Zinc-α₂-glycoprotein overexpression attenuates gasdermin D-mediated pyroptosis in dopaminergic neurons by suppressing reactive oxygen species/mitogen-activated protein kinase signaling

Zinc-α₂-glycoprotein (ZAG) is a multifunctional regulator of metabolism and inflammation, yet its role in pyroptosis-an inflammatory form of cell death-remains unexplored. This study investigates ZAG's function in dopaminergic neuron Pyroptosis, a key driver of neuronal death in Parkinson's disease (PD), using MPP⁺-treated SH-SY5Y cells and MPTP-treated C57BL/6J mice as PD models. We demonstrate significant downregulation of ZAG expression in both MPP⁺-treated cells and substantia nigra dopaminergic neurons of MPTP-treated mice.
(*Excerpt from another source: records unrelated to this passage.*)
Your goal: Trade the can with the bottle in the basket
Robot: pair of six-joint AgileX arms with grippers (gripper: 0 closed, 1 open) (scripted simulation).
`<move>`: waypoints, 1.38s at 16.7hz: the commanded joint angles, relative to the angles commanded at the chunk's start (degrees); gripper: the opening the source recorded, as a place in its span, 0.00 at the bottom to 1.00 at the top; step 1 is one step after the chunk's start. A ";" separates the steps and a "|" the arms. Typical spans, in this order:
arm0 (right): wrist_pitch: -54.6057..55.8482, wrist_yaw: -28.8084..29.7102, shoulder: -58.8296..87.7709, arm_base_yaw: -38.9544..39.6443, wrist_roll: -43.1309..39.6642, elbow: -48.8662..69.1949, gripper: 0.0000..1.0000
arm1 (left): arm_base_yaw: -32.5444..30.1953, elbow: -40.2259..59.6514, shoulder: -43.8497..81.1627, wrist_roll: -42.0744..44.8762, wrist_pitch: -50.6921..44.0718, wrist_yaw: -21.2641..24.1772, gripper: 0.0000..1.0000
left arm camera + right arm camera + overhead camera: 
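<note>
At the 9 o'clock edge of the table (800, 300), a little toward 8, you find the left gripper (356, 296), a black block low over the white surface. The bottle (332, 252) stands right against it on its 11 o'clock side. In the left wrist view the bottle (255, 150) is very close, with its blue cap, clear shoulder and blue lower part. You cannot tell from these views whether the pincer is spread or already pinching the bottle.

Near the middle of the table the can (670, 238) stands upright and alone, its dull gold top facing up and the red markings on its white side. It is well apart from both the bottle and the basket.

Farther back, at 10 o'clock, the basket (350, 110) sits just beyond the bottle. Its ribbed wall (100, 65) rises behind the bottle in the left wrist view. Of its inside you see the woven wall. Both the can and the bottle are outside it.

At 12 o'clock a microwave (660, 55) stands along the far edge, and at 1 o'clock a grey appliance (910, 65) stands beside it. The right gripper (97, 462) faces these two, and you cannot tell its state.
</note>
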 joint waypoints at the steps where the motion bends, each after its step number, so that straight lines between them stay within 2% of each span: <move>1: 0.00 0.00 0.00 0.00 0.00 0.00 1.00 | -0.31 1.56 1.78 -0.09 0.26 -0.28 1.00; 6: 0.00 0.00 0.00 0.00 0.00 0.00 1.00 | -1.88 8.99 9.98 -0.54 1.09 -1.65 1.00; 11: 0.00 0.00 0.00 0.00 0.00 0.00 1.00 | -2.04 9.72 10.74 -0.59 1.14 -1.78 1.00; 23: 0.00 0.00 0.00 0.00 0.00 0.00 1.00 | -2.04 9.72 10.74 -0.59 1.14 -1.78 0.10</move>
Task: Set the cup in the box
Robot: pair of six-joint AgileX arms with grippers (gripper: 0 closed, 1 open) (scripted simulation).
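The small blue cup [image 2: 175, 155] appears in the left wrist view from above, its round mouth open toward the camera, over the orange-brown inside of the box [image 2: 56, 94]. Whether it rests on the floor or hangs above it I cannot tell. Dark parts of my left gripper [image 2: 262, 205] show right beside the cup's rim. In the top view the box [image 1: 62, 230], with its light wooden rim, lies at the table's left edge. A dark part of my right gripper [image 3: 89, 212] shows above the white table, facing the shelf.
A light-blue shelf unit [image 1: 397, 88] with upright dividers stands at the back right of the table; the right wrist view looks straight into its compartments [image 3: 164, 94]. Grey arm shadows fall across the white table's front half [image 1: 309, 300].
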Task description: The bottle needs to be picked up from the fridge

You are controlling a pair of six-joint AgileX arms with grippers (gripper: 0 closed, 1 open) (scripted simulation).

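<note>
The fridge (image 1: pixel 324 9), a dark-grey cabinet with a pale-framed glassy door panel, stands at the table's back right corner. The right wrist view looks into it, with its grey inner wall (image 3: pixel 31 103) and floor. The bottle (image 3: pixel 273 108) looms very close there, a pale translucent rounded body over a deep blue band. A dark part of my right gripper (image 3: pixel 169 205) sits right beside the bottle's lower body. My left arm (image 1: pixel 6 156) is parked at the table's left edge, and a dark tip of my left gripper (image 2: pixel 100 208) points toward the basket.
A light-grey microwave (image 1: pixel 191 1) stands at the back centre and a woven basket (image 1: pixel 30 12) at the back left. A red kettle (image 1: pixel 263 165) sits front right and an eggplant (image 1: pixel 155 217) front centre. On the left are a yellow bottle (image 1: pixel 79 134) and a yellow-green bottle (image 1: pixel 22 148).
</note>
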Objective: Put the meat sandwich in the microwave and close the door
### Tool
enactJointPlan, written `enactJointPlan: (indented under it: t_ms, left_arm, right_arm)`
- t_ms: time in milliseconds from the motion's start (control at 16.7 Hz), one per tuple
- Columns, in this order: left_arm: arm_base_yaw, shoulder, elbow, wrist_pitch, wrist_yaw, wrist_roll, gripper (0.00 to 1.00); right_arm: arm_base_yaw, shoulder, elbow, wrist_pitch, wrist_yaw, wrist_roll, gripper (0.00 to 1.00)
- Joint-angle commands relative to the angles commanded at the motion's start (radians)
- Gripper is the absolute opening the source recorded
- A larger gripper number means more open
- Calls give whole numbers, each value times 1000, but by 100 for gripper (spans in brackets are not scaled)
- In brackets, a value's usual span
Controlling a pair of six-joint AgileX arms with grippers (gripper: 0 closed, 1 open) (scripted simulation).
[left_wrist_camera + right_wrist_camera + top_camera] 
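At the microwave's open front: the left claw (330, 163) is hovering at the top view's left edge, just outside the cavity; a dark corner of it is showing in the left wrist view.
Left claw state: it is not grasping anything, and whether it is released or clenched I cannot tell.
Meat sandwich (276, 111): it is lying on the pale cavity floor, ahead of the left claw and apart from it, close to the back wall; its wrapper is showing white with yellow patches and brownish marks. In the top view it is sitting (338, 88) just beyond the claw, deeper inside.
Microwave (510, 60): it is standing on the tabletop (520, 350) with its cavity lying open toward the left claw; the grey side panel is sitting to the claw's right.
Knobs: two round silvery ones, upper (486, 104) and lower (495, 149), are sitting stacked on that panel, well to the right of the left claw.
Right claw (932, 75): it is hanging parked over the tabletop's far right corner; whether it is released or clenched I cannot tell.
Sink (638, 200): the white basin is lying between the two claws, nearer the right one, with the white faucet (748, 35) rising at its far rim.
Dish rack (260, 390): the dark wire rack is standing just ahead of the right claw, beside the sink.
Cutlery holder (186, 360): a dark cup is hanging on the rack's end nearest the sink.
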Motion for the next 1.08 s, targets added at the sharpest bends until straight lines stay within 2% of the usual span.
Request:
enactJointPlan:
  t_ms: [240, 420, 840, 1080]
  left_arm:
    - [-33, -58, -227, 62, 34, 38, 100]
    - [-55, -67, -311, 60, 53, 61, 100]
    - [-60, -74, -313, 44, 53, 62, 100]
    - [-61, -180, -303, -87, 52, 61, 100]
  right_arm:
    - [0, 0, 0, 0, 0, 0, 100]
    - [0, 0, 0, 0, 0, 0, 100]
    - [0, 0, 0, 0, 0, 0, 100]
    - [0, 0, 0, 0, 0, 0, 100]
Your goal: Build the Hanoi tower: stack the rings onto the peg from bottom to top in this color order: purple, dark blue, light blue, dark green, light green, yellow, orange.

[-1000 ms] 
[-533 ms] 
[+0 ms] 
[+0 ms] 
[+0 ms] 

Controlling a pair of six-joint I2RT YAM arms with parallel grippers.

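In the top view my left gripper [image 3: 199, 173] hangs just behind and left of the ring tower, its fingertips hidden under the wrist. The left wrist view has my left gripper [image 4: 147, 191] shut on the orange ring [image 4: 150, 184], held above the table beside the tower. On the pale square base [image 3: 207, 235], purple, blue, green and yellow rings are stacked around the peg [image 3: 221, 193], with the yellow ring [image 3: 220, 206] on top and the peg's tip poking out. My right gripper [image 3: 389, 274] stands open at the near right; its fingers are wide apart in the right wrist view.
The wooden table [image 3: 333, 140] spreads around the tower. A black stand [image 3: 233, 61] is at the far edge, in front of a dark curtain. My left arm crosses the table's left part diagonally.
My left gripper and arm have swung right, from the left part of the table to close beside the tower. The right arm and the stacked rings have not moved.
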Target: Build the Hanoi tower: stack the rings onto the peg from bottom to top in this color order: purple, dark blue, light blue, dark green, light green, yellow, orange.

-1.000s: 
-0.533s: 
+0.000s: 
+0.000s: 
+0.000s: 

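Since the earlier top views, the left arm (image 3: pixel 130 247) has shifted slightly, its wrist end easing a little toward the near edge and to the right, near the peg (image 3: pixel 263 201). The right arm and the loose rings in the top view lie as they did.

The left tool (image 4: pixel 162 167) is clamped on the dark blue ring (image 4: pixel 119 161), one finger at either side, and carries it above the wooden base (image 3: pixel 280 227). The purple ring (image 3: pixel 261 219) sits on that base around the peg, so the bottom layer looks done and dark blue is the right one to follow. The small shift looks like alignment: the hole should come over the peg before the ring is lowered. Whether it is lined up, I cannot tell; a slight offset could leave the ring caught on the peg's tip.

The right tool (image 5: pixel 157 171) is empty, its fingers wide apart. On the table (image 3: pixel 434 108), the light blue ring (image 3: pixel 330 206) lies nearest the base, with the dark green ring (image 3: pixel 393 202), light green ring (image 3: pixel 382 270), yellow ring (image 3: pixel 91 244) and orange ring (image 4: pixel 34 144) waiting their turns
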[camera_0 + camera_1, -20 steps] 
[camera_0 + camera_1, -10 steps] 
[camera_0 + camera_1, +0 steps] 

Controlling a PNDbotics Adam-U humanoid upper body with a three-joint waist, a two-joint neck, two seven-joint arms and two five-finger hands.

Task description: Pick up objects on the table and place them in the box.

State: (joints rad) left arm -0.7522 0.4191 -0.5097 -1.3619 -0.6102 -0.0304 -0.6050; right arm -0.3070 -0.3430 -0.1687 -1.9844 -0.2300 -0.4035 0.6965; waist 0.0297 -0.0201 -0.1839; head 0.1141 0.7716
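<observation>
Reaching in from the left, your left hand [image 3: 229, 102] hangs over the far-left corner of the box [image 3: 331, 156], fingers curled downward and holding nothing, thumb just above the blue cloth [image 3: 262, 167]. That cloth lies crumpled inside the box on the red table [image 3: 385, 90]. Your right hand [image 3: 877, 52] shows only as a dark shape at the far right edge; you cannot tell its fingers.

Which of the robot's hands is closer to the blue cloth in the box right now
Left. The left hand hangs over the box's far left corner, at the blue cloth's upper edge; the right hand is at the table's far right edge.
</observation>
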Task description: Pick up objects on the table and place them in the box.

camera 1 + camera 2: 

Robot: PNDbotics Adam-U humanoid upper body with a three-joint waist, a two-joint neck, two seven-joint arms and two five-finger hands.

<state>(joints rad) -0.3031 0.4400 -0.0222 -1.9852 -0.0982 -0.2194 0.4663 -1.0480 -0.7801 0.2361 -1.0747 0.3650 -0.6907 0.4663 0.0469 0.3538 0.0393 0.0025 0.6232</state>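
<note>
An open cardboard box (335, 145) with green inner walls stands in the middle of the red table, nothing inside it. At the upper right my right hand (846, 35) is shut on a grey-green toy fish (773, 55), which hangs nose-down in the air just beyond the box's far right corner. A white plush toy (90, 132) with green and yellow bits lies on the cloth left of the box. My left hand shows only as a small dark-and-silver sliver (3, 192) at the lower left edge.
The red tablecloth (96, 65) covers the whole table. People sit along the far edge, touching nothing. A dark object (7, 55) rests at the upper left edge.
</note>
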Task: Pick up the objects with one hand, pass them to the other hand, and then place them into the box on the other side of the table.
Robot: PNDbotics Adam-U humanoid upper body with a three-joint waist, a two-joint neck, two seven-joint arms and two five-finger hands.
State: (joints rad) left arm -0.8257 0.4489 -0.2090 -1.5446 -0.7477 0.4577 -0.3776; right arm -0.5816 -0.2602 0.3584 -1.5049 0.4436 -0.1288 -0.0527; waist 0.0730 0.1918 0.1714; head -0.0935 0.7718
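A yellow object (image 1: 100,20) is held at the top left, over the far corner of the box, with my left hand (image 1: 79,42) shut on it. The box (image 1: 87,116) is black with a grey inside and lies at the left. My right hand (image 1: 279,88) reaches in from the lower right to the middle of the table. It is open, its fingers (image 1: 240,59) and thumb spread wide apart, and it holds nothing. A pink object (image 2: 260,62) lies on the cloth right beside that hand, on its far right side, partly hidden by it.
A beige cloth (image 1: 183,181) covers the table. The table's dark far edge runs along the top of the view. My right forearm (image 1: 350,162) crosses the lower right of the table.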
Neuron-targeted ZAG overexpression (achieved via lentivirus in vitro and Adeno-Associated Virus in vivo) suppressed NLRP3 inflammasome activation, Caspase-1 cleavage, and Gasdermin D (GSDMD)-Mediated Inflammatory Pyroptosis, reducing levels of key pro-inflammatory signaling molecules (HMGB1, IL-1β, IL-18). Conversely, ZAG knockdown in vitro or dopaminergic neuron-specific AZGP1 knockout in vivo exacerbated these pyroptotic and inflammatory effects. Critically, restoring ZAG expression attenuated dopaminergic neuron degeneration and rescued motor deficits in PD models. Mechanistically, ZAG deficiency promoted Pyroptosis via Reactive Oxygen Species (ROS) overproduction and elevated malondialdehyde. Transcriptomic analysis identified MAPK signaling as the core pathway regulated by ZAG, and co-immunoprecipitation coupled with molecular docking revealed a novel direct ZAG-JNK interaction that inhibits JNK phosphorylation. This interaction suppressed neuronal Pyroptosis, while pharmacologic JNK activation abolished ZAG's neuroprotection. Our findings establish ZAG as an endogenous neuroprotectant that mitigates dopaminergic neuron loss through dual mechanisms: attenuating oxidative stress and directly inhibiting the NLRP3 inflammasome-pyroptosis axis via JNK binding. This positions ZAG restoration as a promising multi-target therapeutic strategy for PD.

Mitogen-activated protein kinase; Pyroptosis; Zinc-α₂-glycoprotein.